§ **ABOUT THIS EXERCISE**: Where the data below has the string "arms", return the whole line.

┄┄┄┄┄┄

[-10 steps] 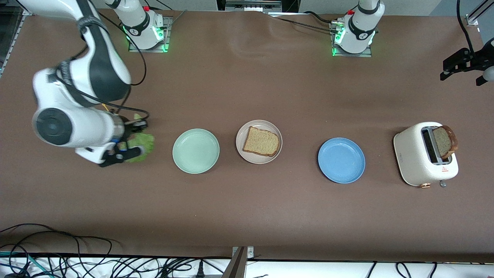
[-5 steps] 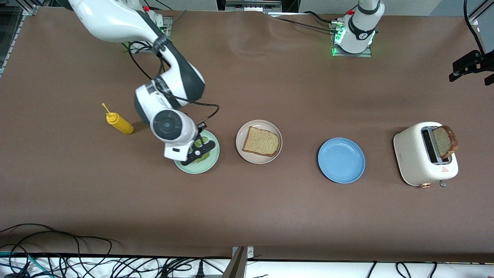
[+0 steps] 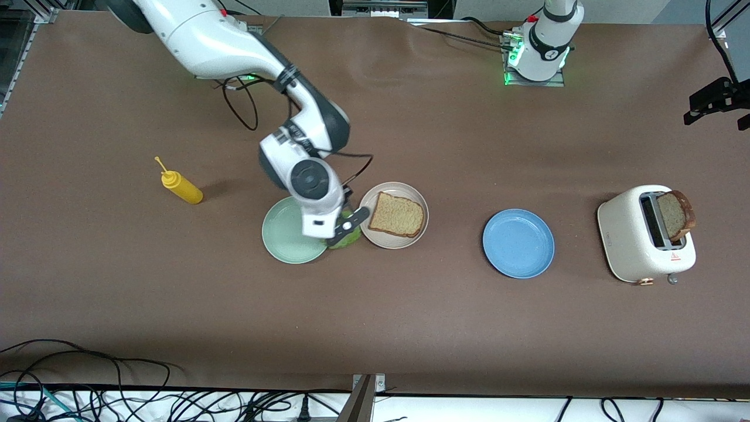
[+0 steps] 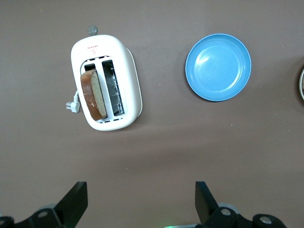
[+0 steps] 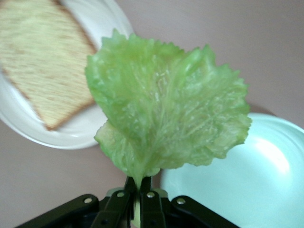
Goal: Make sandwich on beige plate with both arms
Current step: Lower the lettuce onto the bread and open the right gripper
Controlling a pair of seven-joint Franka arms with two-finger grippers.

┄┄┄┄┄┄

§ **SOLUTION BELOW**:
Goal: Make sandwich on beige plate with both arms
Controlling a pair of seven-joint Franka arms with two-finger grippers.

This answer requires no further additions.